Until the full payment of the purchase price, the delivered goods remain the property of the provider.
(1) All prices, which are indicated on the website of the provider are inclusive of the valid statutory value added tax.
(2) The corresponding shipping costs are specified to the customer in the order form and are to be borne by the customer, as far as the customer does not exercise any right of withdrawal.
(1) The provider is liable for material defects in accordance with the relevant statutory provisions, in particular §§ 434 ff. BGB. The warranty period for entrepreneurs for goods delivered by the supplier is 12 months.
(1) Claims of the customer for damages are excluded. This does not apply to claims for damages of the customer resulting from injury to life, limb, health or essential contractual obligations (cardinal obligations) as well as liability for other damages based on intentional or grossly negligent breach of duty by the provider, its legal representatives or vicarious agents.
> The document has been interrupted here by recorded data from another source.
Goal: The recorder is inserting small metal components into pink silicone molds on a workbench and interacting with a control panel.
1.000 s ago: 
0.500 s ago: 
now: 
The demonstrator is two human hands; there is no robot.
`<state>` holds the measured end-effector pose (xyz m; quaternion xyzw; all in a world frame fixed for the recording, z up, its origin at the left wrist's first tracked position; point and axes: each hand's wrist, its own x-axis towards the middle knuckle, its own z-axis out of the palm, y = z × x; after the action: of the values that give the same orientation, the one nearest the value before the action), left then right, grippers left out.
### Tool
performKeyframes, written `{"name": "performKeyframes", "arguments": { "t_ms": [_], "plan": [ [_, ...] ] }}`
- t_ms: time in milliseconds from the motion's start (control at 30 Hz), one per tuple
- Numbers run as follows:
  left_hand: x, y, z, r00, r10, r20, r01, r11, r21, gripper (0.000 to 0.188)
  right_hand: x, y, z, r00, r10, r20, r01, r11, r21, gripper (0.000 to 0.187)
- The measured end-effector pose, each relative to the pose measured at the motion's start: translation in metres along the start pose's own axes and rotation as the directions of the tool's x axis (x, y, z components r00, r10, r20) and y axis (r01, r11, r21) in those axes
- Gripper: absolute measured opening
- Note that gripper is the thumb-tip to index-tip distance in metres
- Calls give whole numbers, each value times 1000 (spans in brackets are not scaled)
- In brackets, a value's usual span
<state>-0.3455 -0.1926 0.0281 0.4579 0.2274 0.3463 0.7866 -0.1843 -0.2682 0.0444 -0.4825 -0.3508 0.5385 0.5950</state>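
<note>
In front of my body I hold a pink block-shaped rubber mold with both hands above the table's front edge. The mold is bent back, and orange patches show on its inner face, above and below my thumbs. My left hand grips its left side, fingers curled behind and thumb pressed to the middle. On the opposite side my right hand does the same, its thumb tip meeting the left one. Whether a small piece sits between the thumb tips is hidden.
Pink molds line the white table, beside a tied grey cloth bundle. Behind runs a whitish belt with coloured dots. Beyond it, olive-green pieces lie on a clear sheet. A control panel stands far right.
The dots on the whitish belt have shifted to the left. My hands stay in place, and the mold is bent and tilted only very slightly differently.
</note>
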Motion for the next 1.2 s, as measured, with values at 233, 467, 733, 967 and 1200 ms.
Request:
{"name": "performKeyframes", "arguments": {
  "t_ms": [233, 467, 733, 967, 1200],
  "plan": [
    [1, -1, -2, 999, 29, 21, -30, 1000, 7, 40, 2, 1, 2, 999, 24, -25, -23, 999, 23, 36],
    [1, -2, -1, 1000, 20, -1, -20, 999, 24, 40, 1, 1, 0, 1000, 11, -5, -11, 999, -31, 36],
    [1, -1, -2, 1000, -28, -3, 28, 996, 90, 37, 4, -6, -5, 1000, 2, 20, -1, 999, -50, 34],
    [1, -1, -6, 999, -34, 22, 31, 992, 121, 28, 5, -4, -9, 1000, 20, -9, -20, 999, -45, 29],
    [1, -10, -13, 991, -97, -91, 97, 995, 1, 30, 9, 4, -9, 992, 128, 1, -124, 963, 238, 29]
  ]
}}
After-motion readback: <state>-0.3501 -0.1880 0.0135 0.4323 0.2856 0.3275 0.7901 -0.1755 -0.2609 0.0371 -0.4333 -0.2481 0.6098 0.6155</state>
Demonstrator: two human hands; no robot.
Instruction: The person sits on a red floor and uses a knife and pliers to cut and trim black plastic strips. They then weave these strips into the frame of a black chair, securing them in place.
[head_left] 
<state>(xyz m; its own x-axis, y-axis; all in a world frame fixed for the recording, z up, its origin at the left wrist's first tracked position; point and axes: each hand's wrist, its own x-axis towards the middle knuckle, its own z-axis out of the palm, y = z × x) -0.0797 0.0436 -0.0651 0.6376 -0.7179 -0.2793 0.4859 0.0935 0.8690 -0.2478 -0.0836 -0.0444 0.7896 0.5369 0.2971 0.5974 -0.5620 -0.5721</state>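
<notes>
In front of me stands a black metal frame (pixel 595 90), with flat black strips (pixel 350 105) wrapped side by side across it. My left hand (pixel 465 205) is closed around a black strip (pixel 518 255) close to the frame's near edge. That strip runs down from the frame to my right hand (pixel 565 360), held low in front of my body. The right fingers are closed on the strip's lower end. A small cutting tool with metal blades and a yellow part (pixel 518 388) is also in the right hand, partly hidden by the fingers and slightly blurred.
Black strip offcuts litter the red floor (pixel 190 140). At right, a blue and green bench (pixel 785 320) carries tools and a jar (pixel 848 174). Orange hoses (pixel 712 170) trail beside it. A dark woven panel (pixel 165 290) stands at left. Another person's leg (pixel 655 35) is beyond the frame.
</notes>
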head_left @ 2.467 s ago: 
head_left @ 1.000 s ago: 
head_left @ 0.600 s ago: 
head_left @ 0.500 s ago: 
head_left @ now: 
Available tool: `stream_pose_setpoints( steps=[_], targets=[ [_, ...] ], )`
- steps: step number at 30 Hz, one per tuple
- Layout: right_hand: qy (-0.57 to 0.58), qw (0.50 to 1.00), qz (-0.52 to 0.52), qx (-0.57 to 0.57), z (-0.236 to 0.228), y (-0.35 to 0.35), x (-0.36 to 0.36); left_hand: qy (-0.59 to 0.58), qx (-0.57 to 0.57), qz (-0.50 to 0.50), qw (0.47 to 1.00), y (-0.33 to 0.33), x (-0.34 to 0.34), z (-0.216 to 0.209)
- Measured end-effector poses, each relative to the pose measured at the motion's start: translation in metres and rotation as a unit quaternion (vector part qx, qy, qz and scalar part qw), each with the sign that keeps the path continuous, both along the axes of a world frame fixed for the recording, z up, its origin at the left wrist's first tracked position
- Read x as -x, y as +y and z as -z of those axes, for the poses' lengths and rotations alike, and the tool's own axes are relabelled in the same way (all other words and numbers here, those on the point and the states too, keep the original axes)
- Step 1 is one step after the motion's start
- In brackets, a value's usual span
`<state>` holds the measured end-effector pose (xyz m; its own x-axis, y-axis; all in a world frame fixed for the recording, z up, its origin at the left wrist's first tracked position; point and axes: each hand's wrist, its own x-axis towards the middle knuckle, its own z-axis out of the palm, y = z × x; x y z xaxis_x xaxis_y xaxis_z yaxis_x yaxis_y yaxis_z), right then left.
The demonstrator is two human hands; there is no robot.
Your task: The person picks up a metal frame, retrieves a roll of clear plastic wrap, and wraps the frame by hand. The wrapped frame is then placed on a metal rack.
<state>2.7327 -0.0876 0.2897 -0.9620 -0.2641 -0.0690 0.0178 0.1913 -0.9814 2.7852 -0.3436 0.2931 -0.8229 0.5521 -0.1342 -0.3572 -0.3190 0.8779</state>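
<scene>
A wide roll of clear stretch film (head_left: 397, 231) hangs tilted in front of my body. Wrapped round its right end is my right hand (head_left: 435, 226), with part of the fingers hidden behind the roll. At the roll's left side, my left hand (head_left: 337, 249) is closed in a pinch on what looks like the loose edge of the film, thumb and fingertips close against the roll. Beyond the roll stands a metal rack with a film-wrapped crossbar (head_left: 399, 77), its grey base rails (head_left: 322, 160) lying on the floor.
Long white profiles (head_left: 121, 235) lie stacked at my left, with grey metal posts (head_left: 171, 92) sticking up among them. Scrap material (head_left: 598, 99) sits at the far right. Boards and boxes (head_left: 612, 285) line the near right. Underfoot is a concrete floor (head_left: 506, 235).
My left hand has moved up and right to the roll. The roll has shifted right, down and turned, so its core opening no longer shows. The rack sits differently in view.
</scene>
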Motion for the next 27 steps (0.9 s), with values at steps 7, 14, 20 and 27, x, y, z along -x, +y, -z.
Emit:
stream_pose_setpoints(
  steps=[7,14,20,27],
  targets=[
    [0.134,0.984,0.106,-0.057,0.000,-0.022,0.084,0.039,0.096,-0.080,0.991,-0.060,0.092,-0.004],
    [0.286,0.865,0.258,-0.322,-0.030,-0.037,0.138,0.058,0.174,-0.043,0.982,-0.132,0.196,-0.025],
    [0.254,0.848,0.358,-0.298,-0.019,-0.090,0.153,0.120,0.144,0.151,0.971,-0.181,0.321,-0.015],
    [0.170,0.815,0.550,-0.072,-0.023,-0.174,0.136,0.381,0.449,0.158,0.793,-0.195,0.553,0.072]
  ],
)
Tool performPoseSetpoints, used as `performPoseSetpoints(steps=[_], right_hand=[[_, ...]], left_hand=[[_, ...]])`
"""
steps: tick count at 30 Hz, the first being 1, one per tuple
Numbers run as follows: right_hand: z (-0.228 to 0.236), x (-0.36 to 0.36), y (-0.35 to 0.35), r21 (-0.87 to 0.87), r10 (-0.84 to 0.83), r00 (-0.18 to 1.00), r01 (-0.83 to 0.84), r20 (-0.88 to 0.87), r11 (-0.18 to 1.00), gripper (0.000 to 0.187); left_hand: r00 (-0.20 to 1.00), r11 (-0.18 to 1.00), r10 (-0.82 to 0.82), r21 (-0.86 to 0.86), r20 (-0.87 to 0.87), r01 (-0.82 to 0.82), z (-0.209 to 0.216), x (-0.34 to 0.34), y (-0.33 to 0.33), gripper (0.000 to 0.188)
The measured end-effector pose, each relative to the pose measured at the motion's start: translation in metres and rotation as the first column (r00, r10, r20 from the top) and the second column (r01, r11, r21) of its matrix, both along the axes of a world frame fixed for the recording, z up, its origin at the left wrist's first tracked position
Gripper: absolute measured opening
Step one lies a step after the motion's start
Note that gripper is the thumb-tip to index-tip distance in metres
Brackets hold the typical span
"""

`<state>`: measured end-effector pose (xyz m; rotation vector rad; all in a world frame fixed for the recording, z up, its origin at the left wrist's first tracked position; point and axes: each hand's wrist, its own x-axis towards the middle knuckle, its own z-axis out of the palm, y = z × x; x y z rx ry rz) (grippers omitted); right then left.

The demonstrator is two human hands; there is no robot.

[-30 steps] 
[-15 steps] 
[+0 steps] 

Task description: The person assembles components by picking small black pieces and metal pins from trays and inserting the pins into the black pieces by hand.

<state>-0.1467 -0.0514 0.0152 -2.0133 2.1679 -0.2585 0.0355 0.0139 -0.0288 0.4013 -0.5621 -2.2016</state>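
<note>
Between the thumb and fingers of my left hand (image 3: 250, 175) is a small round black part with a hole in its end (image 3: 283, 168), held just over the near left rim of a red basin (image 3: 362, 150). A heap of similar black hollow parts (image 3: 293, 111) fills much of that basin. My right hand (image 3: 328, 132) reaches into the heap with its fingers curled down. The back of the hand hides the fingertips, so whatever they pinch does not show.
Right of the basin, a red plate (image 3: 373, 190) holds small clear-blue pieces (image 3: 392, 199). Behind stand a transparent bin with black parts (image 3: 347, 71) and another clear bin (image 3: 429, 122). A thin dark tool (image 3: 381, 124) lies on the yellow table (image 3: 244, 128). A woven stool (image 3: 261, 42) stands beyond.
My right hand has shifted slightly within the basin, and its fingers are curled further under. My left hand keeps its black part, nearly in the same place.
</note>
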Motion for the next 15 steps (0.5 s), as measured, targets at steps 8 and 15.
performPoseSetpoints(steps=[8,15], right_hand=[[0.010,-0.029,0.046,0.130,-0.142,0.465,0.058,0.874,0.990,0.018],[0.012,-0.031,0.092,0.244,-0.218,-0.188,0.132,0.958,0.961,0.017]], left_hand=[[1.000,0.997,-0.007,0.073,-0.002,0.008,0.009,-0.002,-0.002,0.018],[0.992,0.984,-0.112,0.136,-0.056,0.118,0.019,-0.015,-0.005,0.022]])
Essential contractual obligations are those whose fulfilment is necessary to achieve the objective of the contract.
(2) In the event of a breach of essential contractual obligations, the provider shall only be liable for the contractually typical, foreseeable damage if this was simply caused by negligence, unless it concerns claims for damages of the customer resulting from injury to life, limb or health.
(3) The limitations of paragraphs 1 and 2 shall also apply in favour of the legal representatives and vicarious agents of the provider if claims are asserted directly against them.
(4) The provisions of the Product Liability Act remain unaffected.
(1) Contracts between the provider and the customer shall be governed by the law of the Federal Republic of Germany, excluding the UN Sales Convention and international private law.
(2) If the customer is a merchant, a legal entity under public law or a special fund under public law, the place of jurisdiction for all disputes arising from contractual relationships between the customer and the provider is the domicile of the provider.
(3) The contract remains binding in its remaining parts even in the event of legal ineffectiveness of individual points. The statutory provisions apply if available in place of the ineffective points. To the extent that this would constitute an unreasonable hardship for one of the contracting parties, however, the contract as a whole becomes ineffective.